With COVID cases at alarming levels, Turkey is imposing new restrictions. Many stocked up ahead of the first ever nationwide lockdown which will be in place for at least 3 weeks. Officials in Istanbul have now identified at least 5 cases of the new variant first detected in India.

A quick update before we go on the breaking news out of northern Israel. At least 44 people have been killed in a stampede at a religious festival. Dozens more have been injured, many are in a critical condition. Up to hundred thousand people had gathered, mostly Orthodox Jews, to celebrate the Lag B'omer holiday. Authorities have not determined the cause of the crash. They say the injuries were a result of severe overcrowding.

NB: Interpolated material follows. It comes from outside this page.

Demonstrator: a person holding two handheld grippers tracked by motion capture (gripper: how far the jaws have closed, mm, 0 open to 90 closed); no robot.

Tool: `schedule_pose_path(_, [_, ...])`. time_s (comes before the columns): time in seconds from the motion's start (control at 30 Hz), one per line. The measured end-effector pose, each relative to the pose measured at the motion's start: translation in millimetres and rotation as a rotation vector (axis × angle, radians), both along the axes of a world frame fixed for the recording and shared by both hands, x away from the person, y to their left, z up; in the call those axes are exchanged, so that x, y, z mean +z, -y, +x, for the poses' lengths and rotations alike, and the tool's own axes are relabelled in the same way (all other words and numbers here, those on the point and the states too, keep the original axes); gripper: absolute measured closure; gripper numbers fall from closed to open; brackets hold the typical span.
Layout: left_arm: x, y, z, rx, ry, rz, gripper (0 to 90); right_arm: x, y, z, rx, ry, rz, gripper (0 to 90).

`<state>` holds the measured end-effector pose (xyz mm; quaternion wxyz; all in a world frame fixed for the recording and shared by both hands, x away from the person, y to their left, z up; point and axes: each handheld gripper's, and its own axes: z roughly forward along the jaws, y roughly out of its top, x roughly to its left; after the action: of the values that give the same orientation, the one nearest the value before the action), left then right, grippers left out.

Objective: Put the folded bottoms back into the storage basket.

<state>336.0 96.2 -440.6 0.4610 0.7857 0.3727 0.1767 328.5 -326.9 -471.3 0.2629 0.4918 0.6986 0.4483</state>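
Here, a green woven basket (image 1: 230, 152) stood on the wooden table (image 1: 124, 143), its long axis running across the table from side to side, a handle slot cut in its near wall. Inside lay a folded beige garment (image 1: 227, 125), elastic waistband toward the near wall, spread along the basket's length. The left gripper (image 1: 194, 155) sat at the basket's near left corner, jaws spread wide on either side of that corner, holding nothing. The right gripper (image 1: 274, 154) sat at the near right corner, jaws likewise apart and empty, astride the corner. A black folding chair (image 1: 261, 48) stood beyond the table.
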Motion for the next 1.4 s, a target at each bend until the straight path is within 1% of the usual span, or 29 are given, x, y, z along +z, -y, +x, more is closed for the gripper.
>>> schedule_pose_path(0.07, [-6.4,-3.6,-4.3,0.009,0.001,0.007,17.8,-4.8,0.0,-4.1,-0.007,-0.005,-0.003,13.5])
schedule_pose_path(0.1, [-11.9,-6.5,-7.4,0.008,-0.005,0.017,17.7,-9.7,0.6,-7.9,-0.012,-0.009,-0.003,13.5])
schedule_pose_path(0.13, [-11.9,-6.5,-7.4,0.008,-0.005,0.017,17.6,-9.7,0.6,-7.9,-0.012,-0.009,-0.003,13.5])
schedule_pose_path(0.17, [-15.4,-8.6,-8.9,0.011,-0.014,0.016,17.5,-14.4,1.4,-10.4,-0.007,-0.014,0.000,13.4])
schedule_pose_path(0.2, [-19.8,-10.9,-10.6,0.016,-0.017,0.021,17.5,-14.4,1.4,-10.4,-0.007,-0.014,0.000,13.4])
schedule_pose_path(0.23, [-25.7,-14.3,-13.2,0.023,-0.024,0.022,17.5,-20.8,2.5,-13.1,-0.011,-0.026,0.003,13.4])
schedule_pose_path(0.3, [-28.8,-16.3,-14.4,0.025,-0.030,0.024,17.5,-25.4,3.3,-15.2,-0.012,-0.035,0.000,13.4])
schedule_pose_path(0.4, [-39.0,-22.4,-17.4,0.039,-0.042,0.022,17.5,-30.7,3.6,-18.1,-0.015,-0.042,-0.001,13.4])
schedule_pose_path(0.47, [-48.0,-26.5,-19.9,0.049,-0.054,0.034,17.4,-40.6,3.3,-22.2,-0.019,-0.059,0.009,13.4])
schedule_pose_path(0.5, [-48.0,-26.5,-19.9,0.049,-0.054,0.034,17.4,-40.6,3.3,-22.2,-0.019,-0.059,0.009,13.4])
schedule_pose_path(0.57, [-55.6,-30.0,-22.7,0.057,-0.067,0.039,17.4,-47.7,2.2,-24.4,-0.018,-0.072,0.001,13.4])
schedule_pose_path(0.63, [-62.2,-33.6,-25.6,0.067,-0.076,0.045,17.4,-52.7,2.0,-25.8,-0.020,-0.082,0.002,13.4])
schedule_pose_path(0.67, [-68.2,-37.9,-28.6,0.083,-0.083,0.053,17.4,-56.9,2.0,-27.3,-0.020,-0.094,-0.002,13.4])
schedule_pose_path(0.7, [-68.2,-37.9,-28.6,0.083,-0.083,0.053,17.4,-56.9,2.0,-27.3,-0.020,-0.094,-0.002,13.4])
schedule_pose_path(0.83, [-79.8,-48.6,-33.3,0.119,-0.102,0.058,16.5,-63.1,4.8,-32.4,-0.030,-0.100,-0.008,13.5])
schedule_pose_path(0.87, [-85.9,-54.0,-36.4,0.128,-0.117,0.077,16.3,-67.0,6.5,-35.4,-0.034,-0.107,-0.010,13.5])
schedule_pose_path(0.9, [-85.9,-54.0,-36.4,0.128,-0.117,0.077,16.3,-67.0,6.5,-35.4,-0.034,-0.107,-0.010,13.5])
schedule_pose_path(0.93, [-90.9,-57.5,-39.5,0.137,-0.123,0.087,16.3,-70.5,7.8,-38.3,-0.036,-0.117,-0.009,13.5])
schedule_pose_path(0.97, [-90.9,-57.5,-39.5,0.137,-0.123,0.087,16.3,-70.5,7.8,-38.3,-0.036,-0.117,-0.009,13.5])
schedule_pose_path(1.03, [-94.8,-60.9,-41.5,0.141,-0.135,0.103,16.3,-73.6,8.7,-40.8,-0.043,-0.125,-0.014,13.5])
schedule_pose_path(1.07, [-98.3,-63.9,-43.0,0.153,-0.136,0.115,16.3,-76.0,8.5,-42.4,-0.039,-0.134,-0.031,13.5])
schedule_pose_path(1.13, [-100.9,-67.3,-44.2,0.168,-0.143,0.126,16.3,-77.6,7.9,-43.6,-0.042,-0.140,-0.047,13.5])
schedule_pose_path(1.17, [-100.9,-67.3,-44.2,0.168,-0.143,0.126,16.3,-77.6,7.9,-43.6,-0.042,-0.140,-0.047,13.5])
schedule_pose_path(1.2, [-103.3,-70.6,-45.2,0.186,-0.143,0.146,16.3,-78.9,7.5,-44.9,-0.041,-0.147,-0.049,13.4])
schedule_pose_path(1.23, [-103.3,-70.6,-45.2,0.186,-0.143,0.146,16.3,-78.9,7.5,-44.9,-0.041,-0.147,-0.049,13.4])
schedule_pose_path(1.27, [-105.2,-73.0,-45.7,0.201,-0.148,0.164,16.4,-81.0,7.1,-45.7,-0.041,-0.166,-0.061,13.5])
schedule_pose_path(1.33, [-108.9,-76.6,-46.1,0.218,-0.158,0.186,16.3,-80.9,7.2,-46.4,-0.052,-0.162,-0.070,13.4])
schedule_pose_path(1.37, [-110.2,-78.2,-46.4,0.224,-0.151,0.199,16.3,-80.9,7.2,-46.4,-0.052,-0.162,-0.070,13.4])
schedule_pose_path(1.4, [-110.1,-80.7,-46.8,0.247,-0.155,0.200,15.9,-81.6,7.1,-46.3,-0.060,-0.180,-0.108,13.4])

Please stay with CNN. We are following that breaking news, live report at the top of the next hour.

Meantime, thank you for watching CNN. CNN NEWSROOM continues with my friend and colleague Michael Holmes, after a short break, have a great weekend.



MICHAEL HOLMES, CNN HOST: Hello and welcome to everyone. I'm Michael Holmes and we begin this hour with the tragedy in northern Israel. Where a crowded religious festival has turned deadly.

At least 44 people have been killed there in the stampeded. Tens of thousands of Orthodox Jews, and others had gathered to celebrate the Lag B'Omer holiday.